The County's Department of Libraries proposed closing Cherrydale Library among its Green Rods.
Both the Arlington County Republican Party and the Arlington County Taxpayers Association (ACTA) published separate alternative budgets, each of which also called for closing Cherrydale Library.
The argument in favor of closing Cherrydale Library appeared in detail in a report by the Arlington County Fiscal Affairs Advisory Commission (FAAC), March 2, 1998.
ACTA, on page 7 of its newsletter published on April 2, 1998, praised the work of the FAAC, citing the Commission's report on the Department of Libraries as the most thoughtful "without a doubt" of all of FAAC's budget studies. ACTA concluded its evaluation of FAAC's report on the Libraries Department with: "We accept the FAAC's recommendation (saving $549,000) with enthusiasm."
The County Board received thousands of cards and letters during February-April 1998 urging that the library be kept open. Two such letters--one from Greg Embree on March 16, 1998 and a second from Marvin Cohen on April 5, 1998--addressed the arguments for closing Cherrydale Library contained in the FAAC report. Ultimately, the County Board decided to keep Cherrydale Library open.
On May 27, 1998, Ann Friedman, Director of the Department of Libraries, made the following points in response to inquiries from Marvin Cohen and Greg Embree during their meeting with her and Jayne McQuade, the head librarian at Central Library.
1. Ann Friedman said she put Cherrydale Library on the budgetary chopping block in February 1998 in response to the County Board's requirement that each Department earmark programs that it would cut if a hypothetical 5-percent budget cut were imposed. She made no guarantee that she would never be compelled to put Cherrydale Library in jeopardy again. She recommended that we check the County's budgetary guidelines when they appear in October.**********
2. The Cherrydale Library building is being maintained and will continue to be maintained on the same schedule as every other County capital investment. There is no County plan to let the building deteriorate and then close the Library because of the decrepitude of the building.
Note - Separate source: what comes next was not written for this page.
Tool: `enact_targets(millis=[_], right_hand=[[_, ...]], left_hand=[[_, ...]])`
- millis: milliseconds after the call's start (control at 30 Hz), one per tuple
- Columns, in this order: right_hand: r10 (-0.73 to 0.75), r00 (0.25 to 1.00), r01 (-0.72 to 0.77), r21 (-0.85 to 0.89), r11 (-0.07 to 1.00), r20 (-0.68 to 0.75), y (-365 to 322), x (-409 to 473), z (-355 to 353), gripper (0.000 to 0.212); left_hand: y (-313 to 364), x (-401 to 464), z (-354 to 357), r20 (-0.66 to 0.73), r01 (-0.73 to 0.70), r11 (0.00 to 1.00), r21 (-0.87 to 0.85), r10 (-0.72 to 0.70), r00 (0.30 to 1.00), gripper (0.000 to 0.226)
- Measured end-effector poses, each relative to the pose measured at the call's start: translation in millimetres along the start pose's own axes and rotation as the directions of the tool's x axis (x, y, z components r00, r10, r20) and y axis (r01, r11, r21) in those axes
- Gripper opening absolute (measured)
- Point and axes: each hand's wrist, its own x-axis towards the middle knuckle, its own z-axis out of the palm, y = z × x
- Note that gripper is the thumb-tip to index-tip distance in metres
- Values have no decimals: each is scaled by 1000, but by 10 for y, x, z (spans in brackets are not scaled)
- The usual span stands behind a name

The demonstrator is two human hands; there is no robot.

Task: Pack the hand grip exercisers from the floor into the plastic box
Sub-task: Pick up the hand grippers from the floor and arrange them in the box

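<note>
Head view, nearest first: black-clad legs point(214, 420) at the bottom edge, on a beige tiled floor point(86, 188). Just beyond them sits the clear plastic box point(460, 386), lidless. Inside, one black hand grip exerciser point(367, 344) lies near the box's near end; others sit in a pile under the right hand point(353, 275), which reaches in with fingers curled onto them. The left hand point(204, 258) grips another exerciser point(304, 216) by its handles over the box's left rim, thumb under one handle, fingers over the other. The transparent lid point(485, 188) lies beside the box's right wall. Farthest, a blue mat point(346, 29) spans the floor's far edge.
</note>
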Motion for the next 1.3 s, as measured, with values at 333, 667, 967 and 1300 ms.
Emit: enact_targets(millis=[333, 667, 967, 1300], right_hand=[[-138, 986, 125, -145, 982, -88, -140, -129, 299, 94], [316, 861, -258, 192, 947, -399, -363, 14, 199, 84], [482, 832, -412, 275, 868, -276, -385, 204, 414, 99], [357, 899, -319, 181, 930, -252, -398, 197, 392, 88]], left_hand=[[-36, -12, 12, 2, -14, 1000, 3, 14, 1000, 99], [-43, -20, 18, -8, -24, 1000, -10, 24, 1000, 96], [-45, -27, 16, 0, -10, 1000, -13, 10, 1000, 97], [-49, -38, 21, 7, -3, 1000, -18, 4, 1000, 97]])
3. There are no plans "at this time" to close or move Cherrydale Library or to combine it with any other library. Cherrydale Library is used sufficiently and is important enough to the community to warrant preserving it. "It would not hurt," however, for citizens to use it more.
4. A major renovation of Cherrydale Library is a long term goal, but this will not be done until 2001 or 2002 at the earliest, and possibly not even by 2004, depending on other priorities of the Libraries Department. These longterm plans for Cherrydale Library tentatively envision such things as new furniture, a safer configuration to the stairs, handicapped accessibility (required by any capital improvement exceeding $50,000), expanding space for the children's collection, and the transfer of much of the Library's reference collection to space-saving CD-ROMs. The guiding document [which is at Cherrydale Libary and available for checkout] is "Vision 2020: A Facilities Plan for Four Arlington County Departments, December 22, 1995."
5. In the meantime, Ms. Friedman said she could look into the possibility of glassing in the balcony at Cherrydale Library so that meetings in the balcony could take place without disturbing patrons down below. She cautioned that oftentimes such a modification complicates the heating, ventilation, and air-conditioning system and may therefore be unfeasible. [Since this meeting, some members of Citizens for Cherrydale Library have considered the possible option of installing Japanese-style sliding wooden panels that could be closed during meetings on the balcony and opened at all other times.]
From the Northern Virginia Sun Weekly, October 22, 1998:
[The budget process during February-April 1998] left several traditional sacred cows, most notably community libraries, on the public chopping block for too long, even though board members had no intention of closing any libraries.
"I understand it left some people out there worrying about some things they didn't need to worry about and I didn't like that," [County Board Chairman Chris] Zimmerman conceded.
... Zimmerman said county staff has been instructed not to include any obviously untouchable items (he calls them Washington Monuments) in future budget proposals.
"I expect not to see those kinds of ideas next year," he said.